Les danses qui se pratiquent en bal sont par définition immersives. En bal, on éprouve physiquement le groupe, les danses en couple s’enchainent avec celles en grand groupe, ou en petites formations de 4. Si on souhaite observer, on a souvent peu de recul. La position de vision globale ou du point de vue d’ensemble est quasiment impossible. Aucune lisibilité, aucune uniformité, en bal de très bon·ne·s danseur·euse·s peuvent ne pas faire exactement la même chose. Chacun·e a sa signature, sa patte. Iels improvisent, se répondent, jouent avec d’infimes variations de pas, sur des détails d’accents ou d’infra rythmes ou encore des façons de répartir le poids du corps. La danse nait, alors, dans le dialogue qui se déploie à partir de bases de pas et de formes communes. Les danseur·euse·s jouent en temps réel avec la multitude de combinaisons possibles.
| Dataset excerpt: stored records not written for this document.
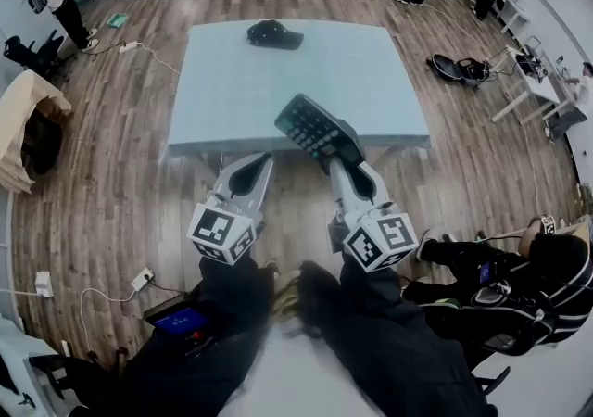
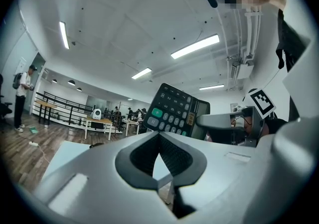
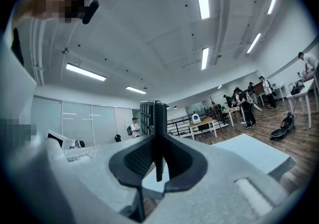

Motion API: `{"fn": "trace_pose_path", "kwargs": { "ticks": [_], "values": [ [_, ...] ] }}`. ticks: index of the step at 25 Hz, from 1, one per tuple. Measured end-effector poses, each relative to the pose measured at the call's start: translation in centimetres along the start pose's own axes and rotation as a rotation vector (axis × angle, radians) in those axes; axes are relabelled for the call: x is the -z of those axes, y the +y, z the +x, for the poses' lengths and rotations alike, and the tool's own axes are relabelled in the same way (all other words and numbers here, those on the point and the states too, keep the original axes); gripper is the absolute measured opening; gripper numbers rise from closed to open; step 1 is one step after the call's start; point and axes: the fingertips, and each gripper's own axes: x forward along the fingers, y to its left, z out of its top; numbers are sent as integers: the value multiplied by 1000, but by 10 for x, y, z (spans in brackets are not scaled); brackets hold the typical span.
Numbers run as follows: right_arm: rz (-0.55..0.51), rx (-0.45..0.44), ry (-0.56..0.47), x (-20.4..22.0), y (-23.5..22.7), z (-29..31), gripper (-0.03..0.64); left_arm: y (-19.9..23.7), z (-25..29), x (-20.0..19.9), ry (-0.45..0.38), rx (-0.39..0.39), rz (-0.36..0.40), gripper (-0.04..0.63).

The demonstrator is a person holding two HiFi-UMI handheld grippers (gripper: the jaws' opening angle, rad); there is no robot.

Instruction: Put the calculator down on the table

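Calculator [image 1: 318, 131] is not down yet: my right claw [image 1: 337, 163] has it clenched by one end, and it juts out tilted towards 11 o'clock over the near edge of the tabletop [image 1: 241, 82]. I judge it to be in the air, with nothing resting on the surface. In the right gripper view it stands edge-on as a thin dark blade, and the ribbed black pads [image 3: 138, 158] press on both of its faces. My left claw [image 1: 259, 163] hangs just beside it at 9 o'clock, jaws closed tip to tip with nothing between them.

What is left, as I read it: bring the slab flat onto the surface, let go, and draw back.

It is a flat, hard black plastic slab with rows of small rounded keys [image 2: 172, 118], one of them green, and a display strip at one end. The tabletop is a pale blue-grey rectangle, smooth and matt, bare apart from a black cap [image 1: 274, 33] at its 12 o'clock edge. Both claws are pale grey moulded shells. The floor [image 1: 111, 174] is wood plank.
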Motion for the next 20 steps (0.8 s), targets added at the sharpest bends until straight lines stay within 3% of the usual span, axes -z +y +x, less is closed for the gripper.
{"fn": "trace_pose_path", "kwargs": {
  "ticks": [20],
  "values": [
    [29,-10,14,22,26,18,43,25,-19,13,19,5,-18,-4]
  ]
}}
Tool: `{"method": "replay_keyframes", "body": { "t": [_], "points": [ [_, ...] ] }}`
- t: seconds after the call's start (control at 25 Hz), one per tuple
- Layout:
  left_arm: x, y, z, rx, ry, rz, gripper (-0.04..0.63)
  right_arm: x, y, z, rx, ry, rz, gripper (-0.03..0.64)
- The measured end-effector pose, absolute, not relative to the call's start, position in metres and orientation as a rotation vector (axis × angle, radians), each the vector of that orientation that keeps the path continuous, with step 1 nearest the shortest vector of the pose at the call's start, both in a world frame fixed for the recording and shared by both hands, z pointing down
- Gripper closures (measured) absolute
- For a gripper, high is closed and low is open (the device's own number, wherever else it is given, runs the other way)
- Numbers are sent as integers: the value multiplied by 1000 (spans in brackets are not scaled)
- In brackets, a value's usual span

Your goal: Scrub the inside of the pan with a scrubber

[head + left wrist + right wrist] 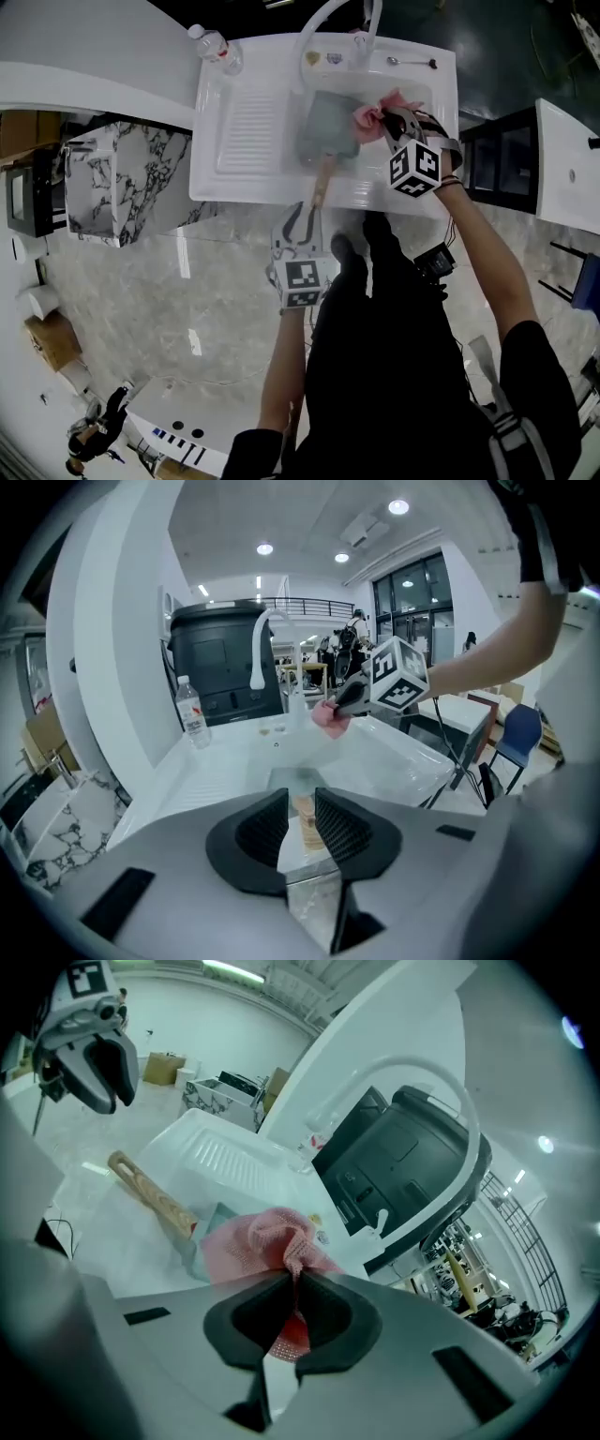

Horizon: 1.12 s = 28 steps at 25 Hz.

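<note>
One pan [323, 131] lies in the sink [234, 131], just ahead of both tongs. The right tongs [389, 125] are clamped on the one pink scrubber [367, 114], which is bunched at their tips over the pan's corner. The left tongs [306, 220] stand apart, with the pan's wooden handle [321, 183] in line ahead of them, ungripped. Beyond the tongs, one faucet [323, 19] arches over the pan. One bottle [217, 49] stands further left, and one spoon [411, 62] lies behind the right tongs.

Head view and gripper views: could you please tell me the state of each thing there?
Pan: lying in the sink, handle over the front rim.
Scrubber: bunched, pinched in the right gripper jaws.
Left gripper: jaws apart, empty, just short of the pan's handle.
Bottle: upright, capped.
</note>
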<state>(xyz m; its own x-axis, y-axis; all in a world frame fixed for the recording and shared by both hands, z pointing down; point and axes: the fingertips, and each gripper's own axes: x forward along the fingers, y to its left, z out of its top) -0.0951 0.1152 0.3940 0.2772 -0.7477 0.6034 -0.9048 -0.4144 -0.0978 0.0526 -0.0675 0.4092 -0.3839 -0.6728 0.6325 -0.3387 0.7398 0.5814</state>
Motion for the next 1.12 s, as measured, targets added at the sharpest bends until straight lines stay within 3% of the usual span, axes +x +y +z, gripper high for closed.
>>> {"method": "replay_keyframes", "body": {
  "t": [0.24, 0.48, 1.12],
  "points": [
    [-101, 138, 361, 2376, -1504, 728, 546, 68, -10, 360, 815, -2009, -510, 580],
    [-95, 151, 316, 2495, -1485, 612, 558, 80, 48, 315, 886, -2129, -460, 580],
    [-105, 187, 222, 2556, -1444, 261, 561, 105, 158, 180, 1225, -2730, 168, 581]
  ]
}}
C’est un tout autre processus que celui des ballets folkloriques où la condition de mise sous regards empêche souvent l’improvisation. 

Sur un même territoire, un style de danses peut aussi déployer des variations, sortes de signatures d’un groupe d’habitant·e·s. Ces signatures reflètent une communauté, décalent les cartes officielles en créant un découpage culturel. Les danses traditionnelles nous invitent à penser local et à réactualiser notre notion de la géographie. Est-ce qu’une danse contemporaine locale pourrait surgir dans nos pensées et dans les théâtres? Est-ce que cette idée nous fait sourire? Et, alors, de quoi est fait ce sourire? 

Cette recherche est en cours de développement, elle a reçu une bourse de la FWB et de Charleroi Danse, elle bénéficie de résidences à la Bellone et au studio THOR. Elle est la préfiguration d’un prochain spectacle.

Article publié dans le NDD n°89

1-Voir l’interview de Steve Paxton sur la recherche sensorielle du mouvement dans  « Steve Paxton about dancing »sur ce lienhttps://youtu.be/VDBbyypWLJM?si=olHIHIRRubKXCo8Q

2-Au bord des mondes, Vers une anthropologie métaphysique de Mohamed Amer Meziane  Éditions Vues de l’esprit.